More than a decade after its introduction, bill still has wide bipartisan support—and corporate criticism.

Christianity Today February 14, 2008

Congress is again considering a bill to protect religious expression in the workplace, but the bill, which has been bandied about for a decade or more, continues to draw steep opposition from business interests.

The Workplace Religious Freedom Act would require employers to be more accommodating of employees who wish to wear religious headgear, for example, or take time off for holy day observances.

The bill has broad bipartisan support and backing from an unusually large swath of religious groups, including the National Association of Evangelicals, Christian Legal Society, Seventh-day Adventists, Orthodox Jews, Catholic bishops, the Islamic Supreme Council of North America and the Church of Scientology.

But it has also attracted opposition from business groups, like the HR Policy Association, which represents corporate human resources departments, and the American Civil Liberties Union. Both are concerned that one employee’s religious expression may unfairly impact co-workers or customers.

Many corporations maintain that Title VII of the Civil Rights Act of 1964 already protects employee rights, and say the bill would confuse an already complicated set of rules, said Michael Gray, an attorney for HR Policy.

“The law goes too far in demanding that companies provide accommodation for one employee while risking unfairly burdening the other employees in the process,” Gray testified at a Tuesday House committee hearing.

The debate centers around what steps an employer must take before employees’ requests become an “undue hardship” for managers.

Supporters of the bill, including Richard Foltin, the legislative director for the American Jewish Committee, say a 1977 Supreme Court decision weakened protections when it found that anything more than a minimal added cost was to be considered an “undue hardship.”

The proposed bill says employers must accommodate employees unless it means a “significant difficulty or expense.” It would also provide tests to clarify terms like “reasonable accommodation,” and “undue hardship,” Foltin said.

“This bill will clarify the employer’s responsibility for accommodation,” Foltin said.

Some opponents are also concerned that a redefinition might affect the rights of third parties — other employees who would have to cover for fellow workers, for example.

Helen Norton, a law professor at University of Colorado at Boulder, raised the scenario of a patient who is denied access to contraceptives from a hospital employee who objects on moral or religious grounds.

Under the current law, the hospital would not have to make an exception for that employee, but the proposed bill would change that, Norton said.

But supporters say the bill gets to the very heart of American religious freedom. Seventh-day Adventists, for instance, hold worship services on Saturdays, and believers shouldn’t be forced to choose between work and faith, said James Standish, the church’s legislative affairs director.

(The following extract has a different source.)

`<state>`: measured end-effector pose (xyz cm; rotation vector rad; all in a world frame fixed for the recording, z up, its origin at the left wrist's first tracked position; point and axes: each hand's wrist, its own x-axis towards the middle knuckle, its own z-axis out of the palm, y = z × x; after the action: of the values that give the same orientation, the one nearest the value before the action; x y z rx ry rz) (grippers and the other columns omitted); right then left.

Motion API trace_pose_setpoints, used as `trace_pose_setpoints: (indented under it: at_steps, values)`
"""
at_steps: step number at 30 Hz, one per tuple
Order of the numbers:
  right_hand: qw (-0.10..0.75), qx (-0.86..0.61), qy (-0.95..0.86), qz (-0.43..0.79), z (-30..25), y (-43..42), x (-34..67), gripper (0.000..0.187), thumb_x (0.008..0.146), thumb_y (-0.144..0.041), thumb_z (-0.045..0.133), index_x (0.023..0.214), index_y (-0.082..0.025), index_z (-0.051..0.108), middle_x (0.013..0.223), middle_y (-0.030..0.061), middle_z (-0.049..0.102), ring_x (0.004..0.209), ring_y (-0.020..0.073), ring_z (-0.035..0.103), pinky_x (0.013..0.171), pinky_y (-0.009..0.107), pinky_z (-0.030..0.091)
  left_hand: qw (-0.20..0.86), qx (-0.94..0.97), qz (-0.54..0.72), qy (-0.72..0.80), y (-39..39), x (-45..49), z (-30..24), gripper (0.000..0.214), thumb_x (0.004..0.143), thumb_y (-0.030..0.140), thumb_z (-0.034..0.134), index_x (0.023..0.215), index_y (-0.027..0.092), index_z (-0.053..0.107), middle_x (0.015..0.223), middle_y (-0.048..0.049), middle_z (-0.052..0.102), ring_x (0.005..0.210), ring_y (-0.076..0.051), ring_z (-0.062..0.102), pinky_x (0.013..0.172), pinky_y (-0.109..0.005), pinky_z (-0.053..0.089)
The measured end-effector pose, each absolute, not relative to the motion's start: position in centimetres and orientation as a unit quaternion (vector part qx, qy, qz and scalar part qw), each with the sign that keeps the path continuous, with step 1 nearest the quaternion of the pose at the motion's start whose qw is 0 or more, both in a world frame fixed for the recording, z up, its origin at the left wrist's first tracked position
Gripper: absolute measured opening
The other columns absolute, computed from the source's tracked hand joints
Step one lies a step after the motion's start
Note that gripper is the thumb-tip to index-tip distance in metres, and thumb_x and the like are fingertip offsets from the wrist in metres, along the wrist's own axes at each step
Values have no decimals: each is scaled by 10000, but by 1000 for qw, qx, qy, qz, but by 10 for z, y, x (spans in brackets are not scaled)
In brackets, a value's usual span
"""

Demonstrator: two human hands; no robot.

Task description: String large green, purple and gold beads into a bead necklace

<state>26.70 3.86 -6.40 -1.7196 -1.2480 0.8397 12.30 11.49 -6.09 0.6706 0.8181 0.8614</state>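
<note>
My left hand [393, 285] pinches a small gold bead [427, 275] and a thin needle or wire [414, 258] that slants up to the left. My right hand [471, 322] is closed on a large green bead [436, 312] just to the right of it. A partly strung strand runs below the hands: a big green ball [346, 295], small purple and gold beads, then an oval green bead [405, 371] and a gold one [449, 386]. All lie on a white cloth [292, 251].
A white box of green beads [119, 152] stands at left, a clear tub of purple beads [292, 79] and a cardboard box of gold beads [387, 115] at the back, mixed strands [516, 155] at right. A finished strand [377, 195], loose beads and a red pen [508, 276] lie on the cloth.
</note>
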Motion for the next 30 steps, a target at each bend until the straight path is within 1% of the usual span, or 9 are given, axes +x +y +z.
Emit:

“If we raise our daughters to be Seventh-Day Adventists,” he asked, pulling out a poster-sized picture of his children, “how can we know they won’t be discriminated against?”

Rep. Carolyn McCarthy, D-N.Y., a cosponsor of the bill, said she was confident language could be crafted that would satisfy all sides — as long as all parties are open to compromise.

“We’re not that far apart,” she said. “If we can come out with a bill that everyone complains about and no one is happy with, that’s a good bill.”

Copyright © 2008 Christianity Today. Click for reprint information.

Related Elsewhere:

The House Committee on Education and Labor site has testimony from Tuesday’s hearing, as well as from a similar 2005 hearing.

Information on the bill is available from the Library of Congress’s Thomas site.

On Monday, the U.S. Court of Appeals for the Fourth Circuit issued an important decision in a religion-in-the-workplace case. In EEOC v. Firestone, the court ruled that a company needn’t allow an employee to take off all Sabbath and religious holidays they wish. “This is not an area for absolutes,” the court ruled. “Religion does not exist in a vacuum in the workplace. Rather, it coexists, both with intensely secular arrangements such as collective bargaining agreements and with the intensely secular pressures of the marketplace.”